Larrabee Based On a Bundle of Old Pentium Chips 286
arcticstoat writes "Intel's Pat Gelsinger recently revealed that Larrabee's 32 IA cores will in fact be based on Intel's ancient P54C architecture, which was last seen in the original Pentium chips, such as the Pentium 75, in the early 1990s. The chip will feature 32 of these cores, which will each feature a 512-bit wide SIMD (single input, multiple data) vector processing unit."
I doubt it (Score:5, Interesting)
I doubt it. Maybe they mentioned the Pentium as an example to explain an in-order superscalar architecture as opposed to more modern CPUS.

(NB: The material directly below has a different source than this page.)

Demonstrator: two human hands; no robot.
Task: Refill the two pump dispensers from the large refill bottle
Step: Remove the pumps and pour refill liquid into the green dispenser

-There is a lot of overheard in the P54C to execute complex CISC operations that are completely useless for graphic acceleration.
-The P54C was manufactured in a 0.6micron BiCMOS process. Shrinking this to 0.045micron CMOS (more than 100x smaller!) would require a serious redesign up to the RTL level. Circuit design had evolve with process technology.
-a lot more...
Manycore GPU (Score:5, Interesting)
Larrabee [wikipedia.org] is going to be Intel's next creation in the GPU world. A many core GPU which has the following peculiarities :
- fully compatible with x86 instruction set. (whereas other GPU use different architecture, and often instruction sets that aren't as much adapted to run general computing).
Thus, the Larrabee could *also* be used as a many core main processor (if popped into a quick path socket) and used to execute a good multicore OS. Something that's not achievable with any current GPU (both ATI's and nVidia's completely lack some control structures - both are unable to use subroutines and everything must be in-lined at compile time)
- unlike most current Intel x86 CPUs, features a shallow pipeline, executing instruction in-order. Hence, the Larrabee (and the Silverthorne which also have such characteristics) are regularly compared with old Pentiums (which also share those characteristics) since the initial announcement and including in TFA.
- feature more cores with narrower SIMD : 32 cores able each to handle 16 32bit float simultaneously. Whereas, for exemple nVidia's CUDA-compatible GPU have up to 16 cores only, but each able to execute 32 threads over 4 cycles and keep up to 768 threads in flight.
This enable Larrabee to cope with slightly more divergent code than traditional GPUs and make it a good candidate to run stuf like GPU accelerated RayTracing.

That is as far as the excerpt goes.